# Extracted records

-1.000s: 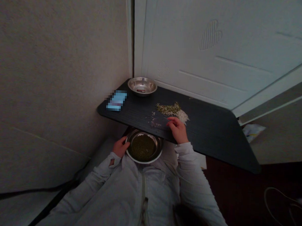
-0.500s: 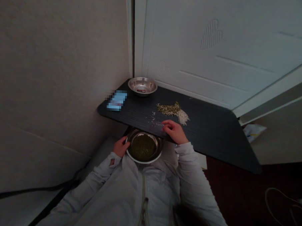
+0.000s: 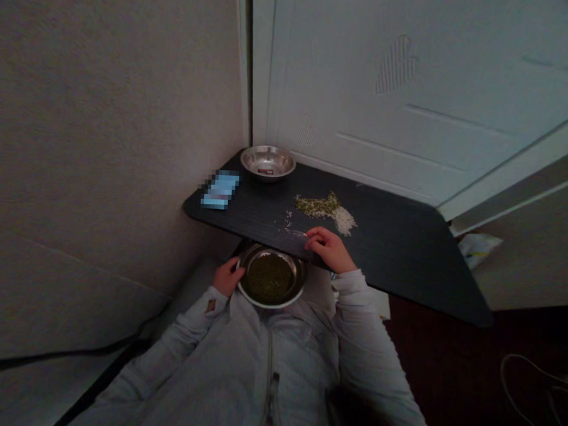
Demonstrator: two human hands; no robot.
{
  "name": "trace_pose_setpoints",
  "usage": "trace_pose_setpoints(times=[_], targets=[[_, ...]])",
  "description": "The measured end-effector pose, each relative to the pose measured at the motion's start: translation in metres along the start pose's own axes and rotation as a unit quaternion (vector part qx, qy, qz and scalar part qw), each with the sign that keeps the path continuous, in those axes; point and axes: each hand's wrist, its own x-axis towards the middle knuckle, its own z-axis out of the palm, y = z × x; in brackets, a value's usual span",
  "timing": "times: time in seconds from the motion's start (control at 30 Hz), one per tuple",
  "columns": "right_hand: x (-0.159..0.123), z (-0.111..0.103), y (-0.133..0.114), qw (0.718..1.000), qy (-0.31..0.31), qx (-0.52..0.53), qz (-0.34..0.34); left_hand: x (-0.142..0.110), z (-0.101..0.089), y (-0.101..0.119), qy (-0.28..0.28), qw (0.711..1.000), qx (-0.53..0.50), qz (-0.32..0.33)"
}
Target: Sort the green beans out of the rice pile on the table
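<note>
At near edge of black tabletop (image 3: 404, 256), right hand (image 3: 330, 248) pinched small clear item (image 3: 296, 234), kind indeterminate. Below edge, left hand (image 3: 227, 277) gripped rim of steel bowl (image 3: 269, 304) on lap; bowl held green grains (image 3: 268, 277). Beyond right hand, green-and-white pile (image 3: 317, 206) touched white grains (image 3: 344, 220). Second steel bowl (image 3: 268, 154) stood at far left, near blurred-out phone-like object (image 3: 220, 190).

The person's left forearm (image 3: 179, 334) angles toward one o'clock, its hand (image 3: 225, 278) curled, thumb (image 3: 239, 272) toward two. The right forearm (image 3: 370, 336) slants toward eleven; the right hand (image 3: 330, 250), palm down, points its pinched fingers (image 3: 312, 235) toward ten.
</note>
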Motion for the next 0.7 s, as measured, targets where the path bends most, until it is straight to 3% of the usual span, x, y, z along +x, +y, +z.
trace_pose_setpoints(times=[0.17,0.23,0.4,0.57,0.7], targets=[[0.0032,-0.002,0.0081,0.983,0.183,-0.017,0.026,0.0016,0.0001,-0.0024,0.004,1.0,0.011,0.003],[0.0035,-0.0025,0.0085,0.973,0.225,-0.043,0.037,0.0015,-0.0003,-0.0015,0.005,1.0,0.02,0.0],[0.0033,-0.002,0.0063,0.965,0.245,-0.082,0.036,0.0002,-0.0008,0.0005,-0.002,1.0,0.017,0.001],[0.0029,-0.0016,0.0059,0.977,0.198,-0.076,0.031,-0.0002,-0.0007,0.001,-0.008,1.0,-0.002,0.002],[0.0023,-0.002,0.0064,0.973,0.222,-0.063,0.032,-0.0002,-0.0009,0.0016,-0.005,1.0,0.003,-0.004]])
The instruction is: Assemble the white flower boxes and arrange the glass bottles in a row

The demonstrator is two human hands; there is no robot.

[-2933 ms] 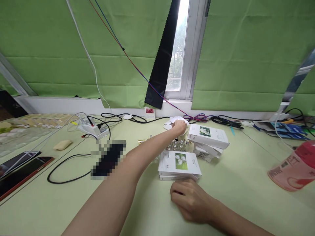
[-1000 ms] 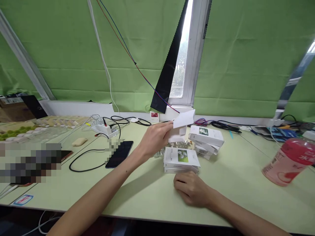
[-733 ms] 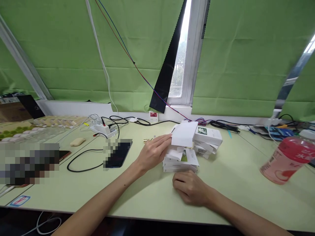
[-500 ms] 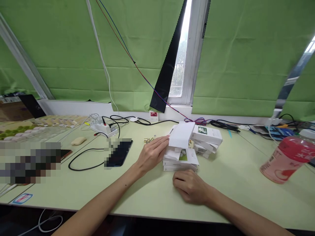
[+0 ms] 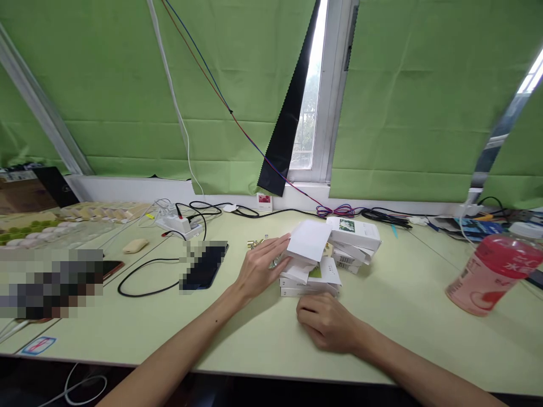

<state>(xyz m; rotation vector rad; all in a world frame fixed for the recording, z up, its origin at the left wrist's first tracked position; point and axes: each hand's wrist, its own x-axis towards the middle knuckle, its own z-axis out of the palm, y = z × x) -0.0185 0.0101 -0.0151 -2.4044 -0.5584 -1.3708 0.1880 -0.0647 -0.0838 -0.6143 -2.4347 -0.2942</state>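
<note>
My left hand (image 5: 263,264) holds a folded white card piece (image 5: 309,240) by its left edge, fingers stretched along it. The card, its blank side up, is tilted over a stack of white boxes (image 5: 311,289) with a green flower picture, mostly covered by it. My right hand (image 5: 326,322) rests curled in a loose fist on the table, just in front of that stack, with nothing visible in it. Behind to the right, more white flower-print boxes (image 5: 355,233) lie in an uneven pile. Small gold-coloured pieces (image 5: 254,244) lie beyond my left hand; clear glass items are largely hidden.
A pink-labelled bottle (image 5: 487,277) stands at the right. On the left lie a phone (image 5: 207,268), a cream-coloured case (image 5: 136,246) and a power strip (image 5: 180,223) with cables. Egg-tray-like holders (image 5: 38,232) sit far left. Black cables (image 5: 384,217) run along the wall.
My left hand has drawn the white card from the back of the table towards me, then lowered and tilted it over the front boxes. My right hand has stayed in place.
</note>
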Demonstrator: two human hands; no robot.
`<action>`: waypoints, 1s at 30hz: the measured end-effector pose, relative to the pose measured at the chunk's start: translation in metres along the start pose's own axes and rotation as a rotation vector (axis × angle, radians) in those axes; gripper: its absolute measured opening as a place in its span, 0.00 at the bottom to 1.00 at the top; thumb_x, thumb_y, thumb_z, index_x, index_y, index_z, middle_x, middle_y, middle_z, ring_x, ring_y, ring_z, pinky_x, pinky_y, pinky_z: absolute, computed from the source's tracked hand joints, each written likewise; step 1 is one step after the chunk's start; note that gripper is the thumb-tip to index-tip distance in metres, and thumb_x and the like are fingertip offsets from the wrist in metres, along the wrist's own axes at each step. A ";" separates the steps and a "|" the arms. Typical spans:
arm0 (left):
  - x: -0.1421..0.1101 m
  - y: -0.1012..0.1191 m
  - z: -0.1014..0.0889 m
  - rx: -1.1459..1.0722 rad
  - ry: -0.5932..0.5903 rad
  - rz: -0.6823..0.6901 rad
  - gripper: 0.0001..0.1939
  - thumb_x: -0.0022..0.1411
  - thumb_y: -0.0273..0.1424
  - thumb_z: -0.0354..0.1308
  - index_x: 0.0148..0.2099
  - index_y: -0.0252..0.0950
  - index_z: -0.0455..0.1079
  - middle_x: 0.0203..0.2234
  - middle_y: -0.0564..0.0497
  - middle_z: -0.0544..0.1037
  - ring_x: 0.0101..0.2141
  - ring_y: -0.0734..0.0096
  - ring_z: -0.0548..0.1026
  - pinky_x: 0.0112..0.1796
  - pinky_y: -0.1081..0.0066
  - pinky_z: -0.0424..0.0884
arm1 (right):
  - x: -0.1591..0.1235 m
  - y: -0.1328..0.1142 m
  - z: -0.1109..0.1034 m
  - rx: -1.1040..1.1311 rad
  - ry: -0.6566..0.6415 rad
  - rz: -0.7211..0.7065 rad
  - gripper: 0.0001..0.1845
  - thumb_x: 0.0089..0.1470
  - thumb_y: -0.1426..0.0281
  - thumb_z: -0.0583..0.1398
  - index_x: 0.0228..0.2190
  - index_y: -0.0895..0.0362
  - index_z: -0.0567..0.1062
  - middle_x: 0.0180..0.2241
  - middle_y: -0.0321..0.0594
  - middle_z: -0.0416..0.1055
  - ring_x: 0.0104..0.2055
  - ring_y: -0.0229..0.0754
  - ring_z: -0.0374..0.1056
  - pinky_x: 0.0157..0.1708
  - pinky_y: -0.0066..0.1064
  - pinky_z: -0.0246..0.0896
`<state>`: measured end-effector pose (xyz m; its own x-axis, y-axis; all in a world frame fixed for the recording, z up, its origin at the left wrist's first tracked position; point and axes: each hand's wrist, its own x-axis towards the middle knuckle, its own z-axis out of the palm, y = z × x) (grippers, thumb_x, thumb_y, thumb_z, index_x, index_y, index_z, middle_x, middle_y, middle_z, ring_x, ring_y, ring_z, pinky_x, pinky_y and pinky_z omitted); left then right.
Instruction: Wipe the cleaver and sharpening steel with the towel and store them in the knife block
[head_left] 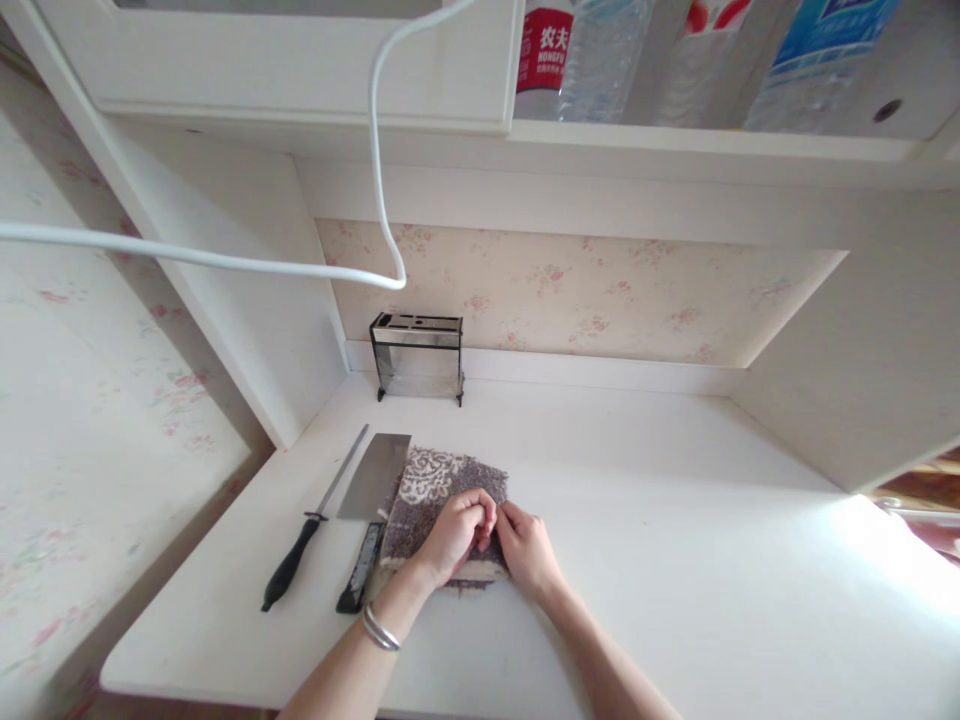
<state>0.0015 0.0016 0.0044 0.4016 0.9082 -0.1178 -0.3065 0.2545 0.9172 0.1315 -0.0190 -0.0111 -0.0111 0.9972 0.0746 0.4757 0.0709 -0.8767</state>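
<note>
A folded piece of purple-grey carpet-like cloth [442, 480] with a cream pattern and frayed edges lies on the white tabletop. Over its right part rests my left hand [463, 532], fingers curled in; whatever they may hold is hidden. Close beside it, my right hand [527, 548] is closed in a pinch at the cloth's right edge. Left of the cloth lies a cleaver, its broad grey blade [375, 478] pointing away and its dark handle [361, 570] toward me. Farther left is a sharpening steel [302, 550] with a black handle.
At the back left of the tabletop [675, 480] stands a clear, black-framed holder [418, 360]. A white cable [300, 268] hangs across the view. Overhead, a cabinet shelf [705, 142] holds several plastic bottles [604, 60]. Side panels [847, 330] bound the recess.
</note>
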 end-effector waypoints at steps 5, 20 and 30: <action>-0.001 0.001 0.000 0.003 0.003 0.001 0.05 0.48 0.23 0.48 0.25 0.34 0.63 0.17 0.56 0.63 0.17 0.80 0.60 0.20 0.76 0.54 | -0.001 0.000 0.000 -0.005 -0.005 0.002 0.20 0.59 0.60 0.49 0.20 0.56 0.65 0.19 0.33 0.64 0.23 0.36 0.58 0.24 0.25 0.49; -0.001 0.001 0.001 -0.007 -0.004 -0.003 0.04 0.48 0.23 0.49 0.25 0.34 0.64 0.17 0.57 0.63 0.18 0.80 0.60 0.20 0.76 0.54 | -0.001 -0.002 -0.001 -0.005 -0.001 0.000 0.21 0.59 0.59 0.49 0.20 0.55 0.65 0.18 0.33 0.64 0.22 0.36 0.57 0.24 0.25 0.50; 0.000 0.000 0.000 -0.044 0.011 -0.028 0.03 0.47 0.24 0.50 0.25 0.34 0.63 0.16 0.57 0.63 0.17 0.80 0.59 0.19 0.76 0.53 | 0.049 -0.013 -0.023 0.389 -0.083 0.153 0.23 0.57 0.52 0.50 0.22 0.56 0.64 0.18 0.31 0.62 0.16 0.31 0.53 0.15 0.23 0.46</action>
<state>0.0017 0.0016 0.0042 0.4012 0.9041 -0.1471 -0.3336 0.2937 0.8958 0.1451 0.0283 0.0150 -0.0449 0.9945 -0.0947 0.1107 -0.0893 -0.9898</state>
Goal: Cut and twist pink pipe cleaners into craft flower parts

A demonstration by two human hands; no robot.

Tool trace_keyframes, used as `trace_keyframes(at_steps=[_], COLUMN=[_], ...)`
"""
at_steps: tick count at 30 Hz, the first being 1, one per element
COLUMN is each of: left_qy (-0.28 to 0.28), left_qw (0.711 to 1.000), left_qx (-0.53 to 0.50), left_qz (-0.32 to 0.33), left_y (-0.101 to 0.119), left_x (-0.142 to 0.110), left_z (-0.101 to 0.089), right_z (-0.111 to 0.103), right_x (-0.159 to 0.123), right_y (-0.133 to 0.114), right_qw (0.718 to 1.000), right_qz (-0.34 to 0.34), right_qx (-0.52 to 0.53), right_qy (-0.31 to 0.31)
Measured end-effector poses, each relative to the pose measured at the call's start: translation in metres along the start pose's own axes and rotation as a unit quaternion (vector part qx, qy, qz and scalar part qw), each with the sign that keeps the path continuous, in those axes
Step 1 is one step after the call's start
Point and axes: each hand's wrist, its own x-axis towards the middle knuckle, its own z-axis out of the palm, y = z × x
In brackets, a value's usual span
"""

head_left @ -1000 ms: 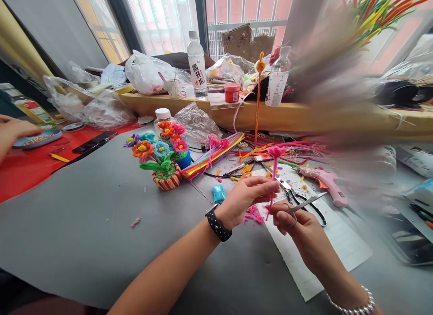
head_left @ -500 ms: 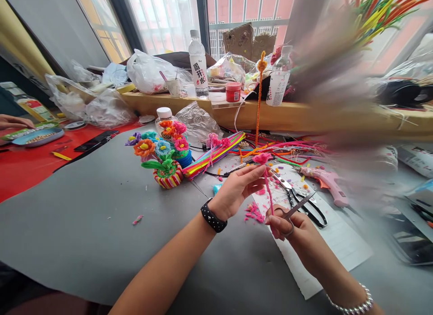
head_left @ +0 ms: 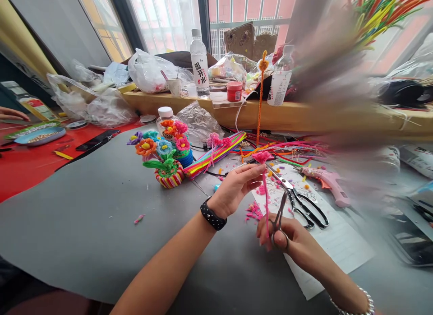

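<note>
Between the thumb and fingers of my left hand (head_left: 240,186) is a pink pipe-cleaner flower (head_left: 261,157), pinched just under its head, its stem hanging down. My right hand (head_left: 280,236) is closed around the handles of small metal scissors (head_left: 279,215), whose blades point up beside the stem. The stem's lower end reaches the right fingers; whether they touch it I cannot tell. Pink fuzz trimmings (head_left: 253,212) lie left of the right hand. Larger black-handled scissors (head_left: 297,200) rest on a white paper sheet (head_left: 333,247) behind it.
A striped pot of pipe-cleaner flowers (head_left: 169,176) stands left of my hands, beside a bundle of coloured pipe cleaners (head_left: 216,155). To the right lies a pink glue gun (head_left: 326,182). Bottles line the wooden ledge (head_left: 248,111). Another person's hand (head_left: 13,114) shows far left.
My right hand has moved slightly down, and the small scissors have turned from pointing right to pointing upward. The left hand still pinches the pink flower in nearly the same spot.
</note>
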Motion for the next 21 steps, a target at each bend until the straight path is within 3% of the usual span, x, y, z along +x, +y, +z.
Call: trace_keyframes(at_steps=[9, 21], left_qy=[0.011, 0.017], left_qw=[1.0, 0.999], left_qx=[0.013, 0.033], left_qz=[-0.003, -0.002], left_y=[-0.0011, -0.0021], left_x=[0.001, 0.0013], left_z=[-0.0003, 0.0003], right_z=[0.0022, 0.0032], right_x=[-0.0038, -0.0055], right_y=[-0.0055, -0.0024], right_qw=[0.989, 0.988], right_qz=[0.032, 0.028], right_qx=[-0.053, -0.025], right_qy=[-0.133, -0.151])
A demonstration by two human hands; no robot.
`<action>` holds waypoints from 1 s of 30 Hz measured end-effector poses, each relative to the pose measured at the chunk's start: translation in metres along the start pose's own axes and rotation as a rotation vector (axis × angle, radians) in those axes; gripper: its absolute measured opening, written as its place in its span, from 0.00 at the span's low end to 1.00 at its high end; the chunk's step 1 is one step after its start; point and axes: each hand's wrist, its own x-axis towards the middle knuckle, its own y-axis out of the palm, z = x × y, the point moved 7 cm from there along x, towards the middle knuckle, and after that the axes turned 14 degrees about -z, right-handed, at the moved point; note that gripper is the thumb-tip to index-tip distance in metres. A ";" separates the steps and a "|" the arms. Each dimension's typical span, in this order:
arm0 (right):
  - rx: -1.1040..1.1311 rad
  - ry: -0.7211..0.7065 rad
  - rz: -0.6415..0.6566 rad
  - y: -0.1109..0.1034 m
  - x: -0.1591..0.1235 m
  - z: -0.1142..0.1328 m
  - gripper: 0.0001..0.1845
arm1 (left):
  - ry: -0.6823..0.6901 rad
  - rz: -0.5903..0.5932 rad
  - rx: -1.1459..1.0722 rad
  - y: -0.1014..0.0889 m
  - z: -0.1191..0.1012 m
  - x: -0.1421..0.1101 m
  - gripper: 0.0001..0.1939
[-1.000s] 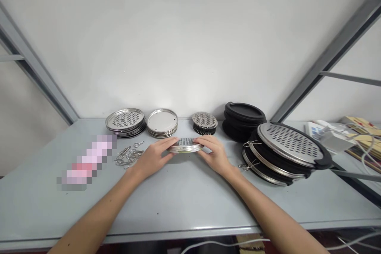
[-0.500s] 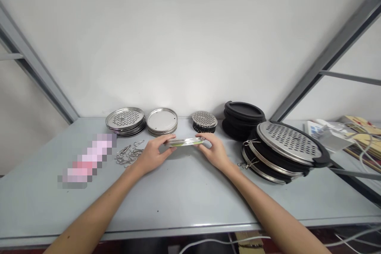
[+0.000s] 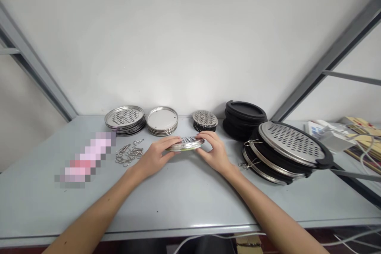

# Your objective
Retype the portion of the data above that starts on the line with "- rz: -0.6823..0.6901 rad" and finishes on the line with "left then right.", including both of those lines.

# Response to the task
  - rz: -0.6823..0.6901 rad
  - gripper: 0.0001..0.1939
  - thumb_x: -0.0022..0.1411
  - thumb_y: -0.0273..0.1424
  - thumb_z: -0.0354..0.1308
  - index_x: 0.0148..0.2099
  - index_y: -0.0252..0.0950
  - index_z: -0.0455..0.1079
  - middle_x: 0.0203..0.2234
  - middle_y: -0.0564..0.0497
  - middle_z: -0.0544..0.1037
  - ring_x: 0.0101..0.2141
  - ring_y: -0.0734..0.0096
  - ring_z: -0.0548..0.1026
  - pinky_x: 0.0112..0.1796
  - pinky_y: -0.1081..0.0066
  - pinky_z: -0.0424..0.0884
arm1 (right):
  - x: -0.1591..0.1235 m
  - y: -0.1328..0.1142 m
  - z: -0.1109..0.1034 m
  - rx: -1.1040..1.1311 rad
  - ry: -0.6566..0.6415 rad
  - rz: -0.7211..0.7065 rad
  - gripper: 0.0001..0.1845
  - thumb_x: 0.0089..0.1470
  - thumb_y: -0.1426..0.0281
  - thumb_z: -0.0583..0.1398
  - index_x: 0.0228..0.2190
  - index_y: -0.0895..0.0362
  - index_z: -0.0567..0.1062
  - middle_x: 0.0180..0.2241
  - middle_y: -0.0321..0.0594
  - middle_z: -0.0416..0.1055
  - ring_x: 0.0104..0.2055
  - ring_y: -0.0229..0.0754
  - ring_z: -0.0374..0.1056
  - pinky_x: 0.0157..0.1708
  - pinky_y: -0.0066..0.1064
  - pinky_z: -0.0246..0.0896
`<state>`: measured end-effector pose (xyz m; its own x-axis, y-axis; all in a world frame fixed for the recording, z up, its origin at the left wrist's first tracked position; point and axes: each hand's wrist, its own x-axis towards the middle knuckle, its own z-axis out of the palm, y = z × x) (grippers, thumb_x, thumb_y, thumb_z, index_x, index_y, index_z, middle_x, middle_y, middle_z, ring_x, ring_y, ring_z, pinky_x, pinky_y and pinky_z omitted); left then right.

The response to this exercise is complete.